Tuesday, November 20, 2007

My dreams for the DVD and Website

We're working on the DVD - and it's exciting. My greatest wish from the beginning has been that Burning The Future would be a tool for debate. Certainly, we need the energy we use and we are likely going to need more as technology grows. But we are at a critical turning point for the planet, and for the coal mining regions of Appalachia.

The DVD will expand upon the themes of the film - Digging Deeper to learn more about coal, about grassroots activism, about the collateral affects of coal-fired power, about its contribution to climate change, and about what we all can do. And that's the most exciting part...what we all can do. Plus, it will pop into your computer and link directly to a growing website that will allow provide much more information and allow for interactive debate. I will welcome ALL VOICE in this debate, because no single position is without some merit, some need, some POV that is based in the realities of many people.

Much, much more to come.

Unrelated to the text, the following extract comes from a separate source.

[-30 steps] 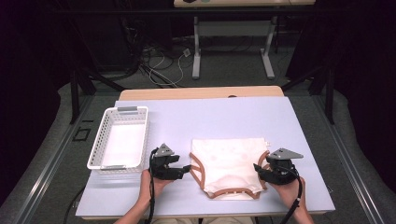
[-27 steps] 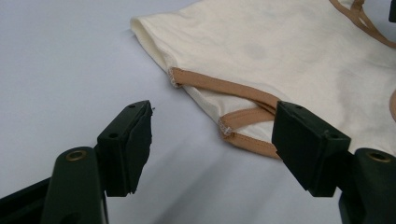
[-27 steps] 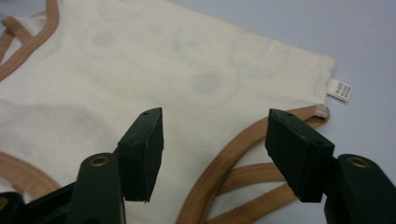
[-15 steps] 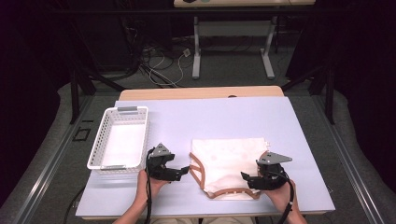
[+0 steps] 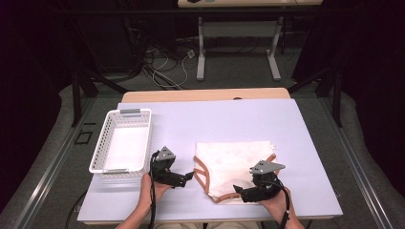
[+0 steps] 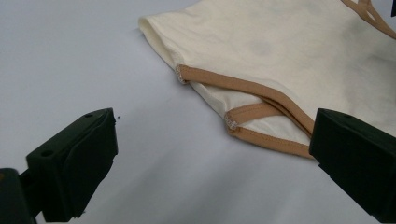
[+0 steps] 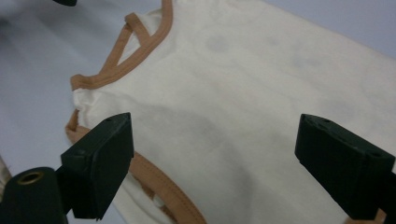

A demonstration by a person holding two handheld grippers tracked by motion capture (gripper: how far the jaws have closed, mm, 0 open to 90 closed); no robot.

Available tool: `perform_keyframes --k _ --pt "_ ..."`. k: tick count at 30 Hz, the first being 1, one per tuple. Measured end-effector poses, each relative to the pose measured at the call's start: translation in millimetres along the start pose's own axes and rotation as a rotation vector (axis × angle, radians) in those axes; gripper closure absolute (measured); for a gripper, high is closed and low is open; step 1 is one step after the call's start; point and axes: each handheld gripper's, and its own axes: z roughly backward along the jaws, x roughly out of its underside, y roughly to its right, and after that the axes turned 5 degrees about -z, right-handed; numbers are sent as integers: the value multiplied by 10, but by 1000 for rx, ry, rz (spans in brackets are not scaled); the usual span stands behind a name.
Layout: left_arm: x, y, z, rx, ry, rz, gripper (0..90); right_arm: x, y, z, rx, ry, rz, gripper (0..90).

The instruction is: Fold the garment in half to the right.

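Observation:
A cream garment (image 5: 236,160) with tan trim lies flat on the lavender table (image 5: 215,119), toward its near side. My left gripper (image 5: 190,175) rests at the garment's left edge. Its jaws have just been opening and stand wide, with nothing between them. In the left gripper view (image 6: 212,126) the garment's trimmed corner (image 6: 243,114) lies just ahead. My right gripper (image 5: 241,192) sits low over the garment's near right part. Its jaws have also just been opening and stand apart (image 7: 212,126) above the cloth (image 7: 261,84), pressing on nothing.
A white slatted basket (image 5: 134,112) stands empty on the table's left side, close to my left hand. A wooden strip (image 5: 205,94) runs along the table's far edge. Behind it are another table's legs (image 5: 200,52) and floor cables (image 5: 162,62).
My right gripper has moved left and a little nearer the front edge, over the garment's near right corner, and its jaws have spread. The left gripper has stayed put with its jaws spreading.

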Motion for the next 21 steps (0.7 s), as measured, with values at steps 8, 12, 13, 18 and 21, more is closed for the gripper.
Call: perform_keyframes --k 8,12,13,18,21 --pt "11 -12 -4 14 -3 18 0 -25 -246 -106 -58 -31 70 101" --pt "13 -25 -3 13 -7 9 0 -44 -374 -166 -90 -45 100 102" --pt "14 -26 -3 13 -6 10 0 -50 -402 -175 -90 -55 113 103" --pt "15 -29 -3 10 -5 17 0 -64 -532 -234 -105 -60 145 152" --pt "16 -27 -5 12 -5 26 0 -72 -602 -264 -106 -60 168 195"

I'll be sharing these developments as they emerge.

Website Goes Live

Today, the Burning The Future website goes live! www.BurningTheFuture.com will be an ever-expanding resource for those interested in learning more about coal, our energy policy, and how we all can help. Please check it and an register for frequent updates about the film, the site and more.

Monday, November 19, 2007

Sundance - does it matter?

We're waiting to hear about Sundance, the world's premiere film festival. One day, I'm sleepless wondering if Burning The Future will be admitted to the festival. The next, I wonder if it really matters.

But the more I ponder the question, the more I come to realize that it's not about me, or my "film" - it's not approval from some distant board of directors that I seek. It's about the issues.

This business of coal in the US, as the answer to our energy security, is so paramount at this critical moment of climate change, that I must value highly any mechanism for catapulting the dialogue to the national level. I think of all the hipsters and college students who follow Sundance and watch documentary film, plus the fans of non-fiction film of all ages...these are the folks who get motivated at the grassroots level to move this country, and I must recognize the important place that the Sundance Festival holds for this crowd.

So we hold our breath, hoping that the distant board sees the value of the debate and chooses to play a vital role.

This blog will be the first public announcement I make about yeah or nay with regard to Sundance. Check back in early December.

Sunday, November 18, 2007

What of the Miners - Unsung Heroes

I've blogged about the miners before, and I will again. They are the unsung heroes of the energy behind America. How do we move forward, how do we progress towards a clean energy policy, without leaving them and their families behind?

And it's not only miners, it's all the support companies whose work in the coalfields is directly generated by the coal industry...shop keeper, lawyers, accountants, mechanics, electricians...an endlist list.

I have some thoughts about this..... but I want to hear yours. Please, let us solve this together. Let's make sure the solution respects those who have sacrificed the most.

Saturday, November 10, 2007

Private Screening in WV, celebrating clean water

October 2007 - The folks in Williamson HAVE CLEAN WATER! This has been a major triumph for them. Tap water has been brought to the communities of Sprigg, Lick Creek, and Rawl. It is a major testament to the endurance and determination of the folks living in those parts, and to the state for finally stepping up, admitting that their wells are toxic, and bringing them city water.

I travelled to Williamson to show the film to a group of folks who are in it. Billy, Carmelita, Ernie and others. To be honest, I was nervous about their response. It's hard to predict what the subjects of a film are going to say, as they see the broader connections that the filmmaker has brought to the narrative. Their response took me by surprise...

From start to end, there were tears. Not because the film is sad, but because the story is so raw, and as Billy said, they saw so much hope in both the success of their community activism, and in the existing of the film itself - drawing national attention to their little corner of Appalachia. It was a humbling honor for me to share that with them, as well as the awesome spaghetti and meatballs!